Here is the story from the WSJ:
A federal appeals court ruled Friday that the federal government can continue to fund research involving human embryonic stem cells, a significant legal victory for the Obama administration.
The divided ruling, by the U.S Court of Appeals for the District of Columbia Circuit, overturned a trial judge’s surprise ruling in 2010 that barred funding for the research.
The appeals court, in a 21-page decision, said the National Institutes of Health reasonably concluded that government funding for embryonic stem-cell research isn’t prohibited by a 1996 law that bars the use of federal money for research in which an embryo is destroyed.
The court’s majority also agreed with the Obama administration’s arguments that barring the funding would be a substantial blow to embryonic stem-cell research by blocking new projects and undermining existing ones.

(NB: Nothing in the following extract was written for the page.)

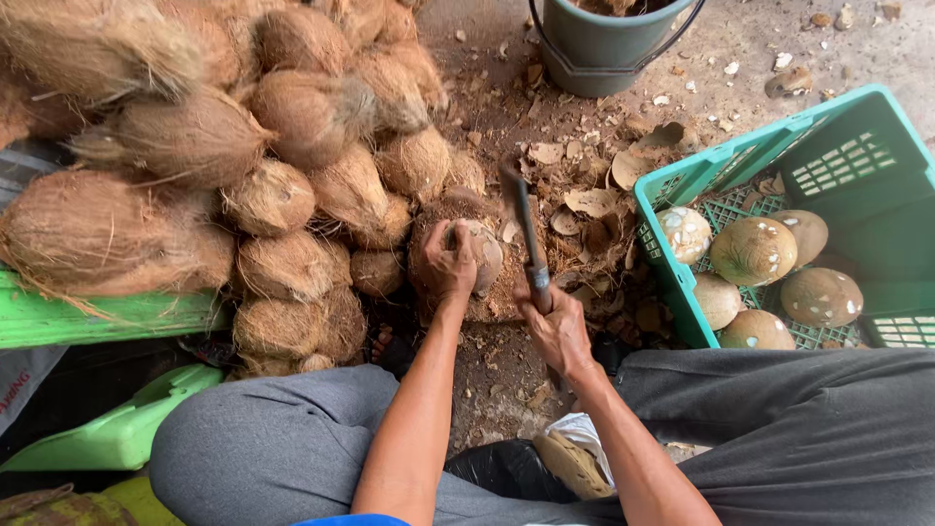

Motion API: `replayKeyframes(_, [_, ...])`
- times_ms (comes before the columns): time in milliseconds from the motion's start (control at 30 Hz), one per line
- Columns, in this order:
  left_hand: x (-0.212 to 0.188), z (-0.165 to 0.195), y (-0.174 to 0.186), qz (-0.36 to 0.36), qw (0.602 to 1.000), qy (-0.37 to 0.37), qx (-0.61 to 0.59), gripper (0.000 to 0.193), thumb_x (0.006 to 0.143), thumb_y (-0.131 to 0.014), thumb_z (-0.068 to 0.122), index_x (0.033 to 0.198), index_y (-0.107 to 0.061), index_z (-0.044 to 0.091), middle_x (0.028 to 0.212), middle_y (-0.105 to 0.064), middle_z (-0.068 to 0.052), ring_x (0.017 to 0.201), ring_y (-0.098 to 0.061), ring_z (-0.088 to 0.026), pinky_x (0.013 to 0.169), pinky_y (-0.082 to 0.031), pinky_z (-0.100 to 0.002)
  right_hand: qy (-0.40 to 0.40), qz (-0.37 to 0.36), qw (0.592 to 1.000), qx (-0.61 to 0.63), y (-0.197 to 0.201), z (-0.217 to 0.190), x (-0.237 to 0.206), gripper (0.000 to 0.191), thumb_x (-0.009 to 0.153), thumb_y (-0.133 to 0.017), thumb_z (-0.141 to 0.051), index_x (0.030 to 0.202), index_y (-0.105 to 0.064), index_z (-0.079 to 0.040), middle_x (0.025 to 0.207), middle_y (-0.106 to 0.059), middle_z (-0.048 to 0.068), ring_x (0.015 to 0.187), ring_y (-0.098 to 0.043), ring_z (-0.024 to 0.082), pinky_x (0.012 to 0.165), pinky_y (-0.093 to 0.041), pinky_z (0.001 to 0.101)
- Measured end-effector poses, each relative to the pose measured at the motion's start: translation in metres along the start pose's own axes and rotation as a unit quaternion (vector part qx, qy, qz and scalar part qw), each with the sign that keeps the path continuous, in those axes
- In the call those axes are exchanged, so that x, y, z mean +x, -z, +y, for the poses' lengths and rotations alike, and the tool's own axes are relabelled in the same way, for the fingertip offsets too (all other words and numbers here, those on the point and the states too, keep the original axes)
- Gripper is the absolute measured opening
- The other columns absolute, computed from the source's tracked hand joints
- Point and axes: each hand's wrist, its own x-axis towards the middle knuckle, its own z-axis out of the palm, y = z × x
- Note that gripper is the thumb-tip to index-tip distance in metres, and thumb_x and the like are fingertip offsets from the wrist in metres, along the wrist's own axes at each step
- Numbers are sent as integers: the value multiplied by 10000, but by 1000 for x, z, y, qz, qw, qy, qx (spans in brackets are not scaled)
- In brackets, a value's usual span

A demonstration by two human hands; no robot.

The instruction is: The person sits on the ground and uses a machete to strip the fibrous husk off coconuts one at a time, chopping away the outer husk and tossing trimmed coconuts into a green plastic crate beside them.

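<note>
A heap of brown, fibrous coconuts (243, 146) fills the left of the frame, stacked on the ground above a green plastic piece (97, 317). At the heap's edge the person's left hand (450, 265) is closed around the top of a partly stripped coconut (479, 255), pinning it on a worn wooden block (438, 219) that stands between the knees of grey trousers (282, 438). Just to the right, the right hand (557, 329) is wrapped tightly round the handle of a dark-bladed chopping knife (523, 219), its blade raised upright beside the nut and apart from it. Shell chips and husk scraps (575, 205) litter the dirt floor around the block. Farther right a teal plastic crate (877, 127) holds several pale, smooth, pared coconuts (752, 250). A grey-green bucket (604, 49) stands at the top edge.

By the look of it, the step in hand is paring the remaining brown skin off the held nut, with the blade poised between strokes. The next move would seem to call for a short, controlled cut angled away from the steadying fingers, and a turn of the nut to bring an unpared patch up. A glancing blade so near the left thumb looks like the main hazard.
</note>
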Motion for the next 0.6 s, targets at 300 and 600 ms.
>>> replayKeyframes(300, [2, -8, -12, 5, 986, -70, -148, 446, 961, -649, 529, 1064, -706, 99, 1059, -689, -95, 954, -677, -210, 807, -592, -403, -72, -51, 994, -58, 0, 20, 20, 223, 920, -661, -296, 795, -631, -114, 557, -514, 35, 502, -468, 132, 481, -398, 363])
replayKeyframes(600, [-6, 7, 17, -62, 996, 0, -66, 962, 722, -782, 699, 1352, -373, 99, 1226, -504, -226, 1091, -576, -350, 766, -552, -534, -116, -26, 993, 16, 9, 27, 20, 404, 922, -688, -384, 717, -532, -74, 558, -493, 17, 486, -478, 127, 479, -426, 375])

The court said researchers’ “investments in project planning would be a loss, their expenditures for equipment a waste, and their staffs out of a job.”
One of President Barack Obama’s first acts on science policy after taking office was to take down barriers to stem-cell research set up by President George W. Bush in August 2001. While Mr. Bush had limited research on embryonic stem cells to a small number of then-existing cell lines, Mr. Obama in March 2009 opened up federal funding more broadly.

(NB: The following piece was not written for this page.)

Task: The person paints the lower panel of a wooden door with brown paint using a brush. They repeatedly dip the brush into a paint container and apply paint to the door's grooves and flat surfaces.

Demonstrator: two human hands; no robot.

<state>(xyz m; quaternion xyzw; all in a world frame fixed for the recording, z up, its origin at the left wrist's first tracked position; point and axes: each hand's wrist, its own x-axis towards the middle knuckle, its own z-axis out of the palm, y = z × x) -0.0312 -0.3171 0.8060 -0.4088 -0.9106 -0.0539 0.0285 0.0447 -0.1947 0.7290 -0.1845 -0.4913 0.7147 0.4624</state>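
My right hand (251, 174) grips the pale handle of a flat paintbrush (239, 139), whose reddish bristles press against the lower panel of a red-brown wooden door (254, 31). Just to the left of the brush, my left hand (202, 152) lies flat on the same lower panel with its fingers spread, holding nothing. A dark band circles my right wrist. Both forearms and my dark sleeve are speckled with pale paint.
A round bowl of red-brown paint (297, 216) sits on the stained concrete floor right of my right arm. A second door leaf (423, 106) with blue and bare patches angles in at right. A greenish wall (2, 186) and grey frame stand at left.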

Stem cells are the building blocks of the body’s tissues and organs. Those derived from embryos can develop into any type of tissue and are considered especially promising for research, though their use is controversial. Opponents say destroying an embryo to get the cells amounts to taking a human life.
Friday’s ruling is the latest chapter in a case that has made headlines since August 2010 when U.S. Chief District Court Judge Royce Lamberth in Washington issued a preliminary injunction that halted government funding for the research.

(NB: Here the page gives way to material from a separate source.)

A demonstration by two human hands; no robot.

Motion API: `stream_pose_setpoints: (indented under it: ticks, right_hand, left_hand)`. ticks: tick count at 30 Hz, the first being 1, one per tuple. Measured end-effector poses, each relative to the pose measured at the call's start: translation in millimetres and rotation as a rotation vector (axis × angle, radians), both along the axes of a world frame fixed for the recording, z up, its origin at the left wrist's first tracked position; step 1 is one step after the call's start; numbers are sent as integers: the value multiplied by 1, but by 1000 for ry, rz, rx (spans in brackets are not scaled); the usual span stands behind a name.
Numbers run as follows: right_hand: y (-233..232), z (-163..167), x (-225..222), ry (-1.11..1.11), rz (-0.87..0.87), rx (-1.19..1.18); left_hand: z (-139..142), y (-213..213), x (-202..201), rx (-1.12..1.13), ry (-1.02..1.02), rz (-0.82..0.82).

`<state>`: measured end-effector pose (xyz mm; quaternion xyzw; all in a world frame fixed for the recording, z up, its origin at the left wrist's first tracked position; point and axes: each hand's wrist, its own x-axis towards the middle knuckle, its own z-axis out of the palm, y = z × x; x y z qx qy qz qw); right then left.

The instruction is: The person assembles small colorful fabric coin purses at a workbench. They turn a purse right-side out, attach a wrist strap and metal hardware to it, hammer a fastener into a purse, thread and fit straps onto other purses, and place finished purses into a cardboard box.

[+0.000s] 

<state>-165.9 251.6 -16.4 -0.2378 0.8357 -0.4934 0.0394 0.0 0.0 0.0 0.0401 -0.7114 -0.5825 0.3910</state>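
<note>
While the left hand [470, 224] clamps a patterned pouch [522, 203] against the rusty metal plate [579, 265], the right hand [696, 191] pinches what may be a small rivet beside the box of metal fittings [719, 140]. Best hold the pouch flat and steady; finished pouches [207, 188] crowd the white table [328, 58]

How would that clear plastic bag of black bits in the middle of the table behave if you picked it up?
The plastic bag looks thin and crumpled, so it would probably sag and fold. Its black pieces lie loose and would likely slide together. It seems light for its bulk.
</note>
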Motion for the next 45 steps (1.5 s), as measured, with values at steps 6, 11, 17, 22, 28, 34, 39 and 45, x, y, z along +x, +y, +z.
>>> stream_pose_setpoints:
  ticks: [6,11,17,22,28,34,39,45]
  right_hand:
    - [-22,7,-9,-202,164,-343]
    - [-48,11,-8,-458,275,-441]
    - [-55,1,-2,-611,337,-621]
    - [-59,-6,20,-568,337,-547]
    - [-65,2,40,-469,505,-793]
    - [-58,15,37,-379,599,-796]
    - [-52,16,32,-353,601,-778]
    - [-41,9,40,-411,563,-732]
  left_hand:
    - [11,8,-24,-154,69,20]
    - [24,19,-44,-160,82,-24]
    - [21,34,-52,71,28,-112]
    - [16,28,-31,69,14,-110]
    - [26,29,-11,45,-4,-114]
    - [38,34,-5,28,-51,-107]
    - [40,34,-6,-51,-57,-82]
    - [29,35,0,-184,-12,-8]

Judge Lamberth had rejected the Obama administration’s argument that embryonic stem-cell research itself didn’t result in the destruction of embryos.
Stem-cell funding has continued in recent months because the appeals court had stayed Judge Lamberth’s injunction while it considered the case.
The plaintiffs in the lawsuit, scientists James Sherley and Theresa Deisher, contended that Mr. Obama’s loosening of embryonic stem-cell funding rules had unfairly diverted money away from adult stem-cell research, their specialty.